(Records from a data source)
*** Begin section ***

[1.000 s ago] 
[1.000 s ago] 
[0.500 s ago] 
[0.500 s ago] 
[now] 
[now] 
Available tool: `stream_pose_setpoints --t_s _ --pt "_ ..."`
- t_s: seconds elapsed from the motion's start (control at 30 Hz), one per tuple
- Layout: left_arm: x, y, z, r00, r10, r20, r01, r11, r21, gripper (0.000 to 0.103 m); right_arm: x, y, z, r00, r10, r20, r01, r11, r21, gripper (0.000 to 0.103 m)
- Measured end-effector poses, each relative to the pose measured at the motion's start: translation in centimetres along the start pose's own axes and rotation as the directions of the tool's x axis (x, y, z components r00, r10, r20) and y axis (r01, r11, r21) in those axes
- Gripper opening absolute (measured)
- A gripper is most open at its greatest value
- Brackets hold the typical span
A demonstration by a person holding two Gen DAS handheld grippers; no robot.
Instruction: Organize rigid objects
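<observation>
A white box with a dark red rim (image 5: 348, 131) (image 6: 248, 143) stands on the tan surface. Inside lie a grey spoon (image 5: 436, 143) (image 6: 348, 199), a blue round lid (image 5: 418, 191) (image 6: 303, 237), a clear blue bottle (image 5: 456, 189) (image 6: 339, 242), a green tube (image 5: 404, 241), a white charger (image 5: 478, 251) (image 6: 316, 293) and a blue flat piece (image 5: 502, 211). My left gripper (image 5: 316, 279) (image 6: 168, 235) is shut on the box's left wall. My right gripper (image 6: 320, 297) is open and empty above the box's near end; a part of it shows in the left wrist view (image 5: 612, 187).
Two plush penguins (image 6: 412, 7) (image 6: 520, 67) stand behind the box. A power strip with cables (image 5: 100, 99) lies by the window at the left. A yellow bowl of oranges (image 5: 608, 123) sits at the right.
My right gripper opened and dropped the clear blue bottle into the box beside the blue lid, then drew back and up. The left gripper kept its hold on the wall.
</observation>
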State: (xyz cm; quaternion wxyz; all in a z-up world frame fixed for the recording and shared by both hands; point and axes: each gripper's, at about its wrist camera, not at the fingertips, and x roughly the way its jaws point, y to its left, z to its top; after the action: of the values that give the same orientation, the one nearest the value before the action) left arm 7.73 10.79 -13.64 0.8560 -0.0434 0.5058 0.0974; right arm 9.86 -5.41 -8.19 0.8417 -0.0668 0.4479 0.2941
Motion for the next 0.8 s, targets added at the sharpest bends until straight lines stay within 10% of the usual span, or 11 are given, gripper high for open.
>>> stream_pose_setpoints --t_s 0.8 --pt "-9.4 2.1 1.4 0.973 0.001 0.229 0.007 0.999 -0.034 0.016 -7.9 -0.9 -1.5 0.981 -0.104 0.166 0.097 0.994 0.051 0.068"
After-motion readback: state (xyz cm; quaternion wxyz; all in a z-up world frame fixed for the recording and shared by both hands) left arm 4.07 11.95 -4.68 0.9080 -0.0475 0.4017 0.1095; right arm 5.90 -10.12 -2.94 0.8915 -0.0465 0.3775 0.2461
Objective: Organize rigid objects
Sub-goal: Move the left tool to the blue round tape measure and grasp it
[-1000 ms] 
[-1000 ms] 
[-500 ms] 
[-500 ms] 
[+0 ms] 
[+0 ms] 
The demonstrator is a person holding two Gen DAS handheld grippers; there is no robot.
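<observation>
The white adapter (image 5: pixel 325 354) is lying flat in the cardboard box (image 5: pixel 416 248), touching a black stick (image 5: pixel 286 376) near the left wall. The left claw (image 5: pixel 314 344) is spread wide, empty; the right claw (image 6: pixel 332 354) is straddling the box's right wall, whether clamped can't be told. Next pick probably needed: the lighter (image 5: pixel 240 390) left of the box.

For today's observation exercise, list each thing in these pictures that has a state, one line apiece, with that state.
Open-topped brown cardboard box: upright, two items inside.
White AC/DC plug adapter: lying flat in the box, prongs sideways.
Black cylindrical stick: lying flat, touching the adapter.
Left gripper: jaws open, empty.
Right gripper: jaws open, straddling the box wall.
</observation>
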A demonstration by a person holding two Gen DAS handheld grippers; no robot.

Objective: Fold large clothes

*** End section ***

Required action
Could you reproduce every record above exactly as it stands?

Solution for this task
[1.000 s ago] 
[1.000 s ago] 
[0.500 s ago] 
[0.500 s ago] 
[now] 
[now] 
Available tool: `stream_pose_setpoints --t_s _ --pt "_ ..."`
- t_s: seconds elapsed from the motion's start (control at 30 Hz), one per tuple
- Layout: left_arm: x, y, z, r00, r10, r20, r01, r11, r21, gripper (0.000 to 0.103 m); right_arm: x, y, z, r00, r10, r20, r01, r11, r21, gripper (0.000 to 0.103 m)
- Measured end-effector poses, each relative to the pose measured at the motion's start: translation in centimetres along the start pose's own axes and rotation as the directions of the tool's x axis (x, y, z components r00, r10, r20) and y axis (r01, r11, r21) in those axes
- Gripper opening absolute (measured)
- A gripper is most open at its greatest value
- Brackets hold the typical span
A demonstration by a person holding two Gen DAS handheld grippers; no robot.
Instruction: Organize rigid objects
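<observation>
A white box with a dark red rim (image 5: 348, 131) (image 6: 248, 143) stands on the tan surface. Inside lie a grey spoon (image 5: 436, 143) (image 6: 348, 199), a blue round lid (image 5: 418, 191) (image 6: 303, 237), a clear blue bottle (image 5: 456, 189) (image 6: 339, 242), a green tube (image 5: 404, 241), a white charger (image 5: 478, 251) (image 6: 316, 293) and a blue flat piece (image 5: 502, 211). My left gripper (image 5: 316, 279) (image 6: 168, 235) is shut on the box's left wall. My right gripper (image 6: 320, 297) is open and empty above the box's near end; a part of it shows in the left wrist view (image 5: 612, 187).
Two plush penguins (image 6: 412, 7) (image 6: 520, 67) stand behind the box. A power strip with cables (image 5: 100, 99) lies by the window at the left. A yellow bowl of oranges (image 5: 608, 123) sits at the right.
My right gripper opened and dropped the clear blue bottle into the box beside the blue lid, then drew back and up. The left gripper kept its hold on the wall.
</observation>
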State: (xyz cm; quaternion wxyz; all in a z-up world frame fixed for the recording and shared by both hands; point and axes: each gripper's, at about its wrist camera, not at the fingertips, and x roughly the way its jaws point, y to its left, z to its top; after the action: of the values that give the same orientation, the one nearest the value before the action) left arm 7.73 10.79 -13.64 0.8560 -0.0434 0.5058 0.0974; right arm 9.86 -5.41 -8.19 0.8417 -0.0668 0.4479 0.2941
Motion for the next 0.8 s, targets added at the sharpest bends until straight lines stay within 10% of the usual span, or 11 are given, gripper high for open.
>>> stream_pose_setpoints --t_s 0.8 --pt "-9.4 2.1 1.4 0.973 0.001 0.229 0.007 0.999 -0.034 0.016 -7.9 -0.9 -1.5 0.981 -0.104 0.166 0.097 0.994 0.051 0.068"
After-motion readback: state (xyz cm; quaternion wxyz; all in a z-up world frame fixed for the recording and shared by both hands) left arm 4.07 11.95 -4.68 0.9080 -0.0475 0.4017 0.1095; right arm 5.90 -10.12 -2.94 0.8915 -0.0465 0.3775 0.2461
Objective: Organize rigid objects
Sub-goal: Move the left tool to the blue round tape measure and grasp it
[-1000 ms] 
[-1000 ms] 
[-500 ms] 
[-500 ms] 
[+0 ms] 
[+0 ms] 
The demonstrator is a person holding two Gen DAS handheld grippers; there is no robot.
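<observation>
The white adapter (image 5: pixel 325 354) is lying flat in the cardboard box (image 5: pixel 416 248), touching a black stick (image 5: pixel 286 376) near the left wall. The left claw (image 5: pixel 314 344) is spread wide, empty; the right claw (image 6: pixel 332 354) is straddling the box's right wall, whether clamped can't be told. Next pick probably needed: the lighter (image 5: pixel 240 390) left of the box.

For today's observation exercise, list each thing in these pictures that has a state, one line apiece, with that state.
Open-topped brown cardboard box: upright, two items inside.
White AC/DC plug adapter: lying flat in the box, prongs sideways.
Black cylindrical stick: lying flat, touching the adapter.
Left gripper: jaws open, empty.
Right gripper: jaws open, straddling the box wall.
</observation>
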A demonstration by a person holding two Gen DAS handheld grippers; no robot.

Objective: Fold large clothes

No more output remains.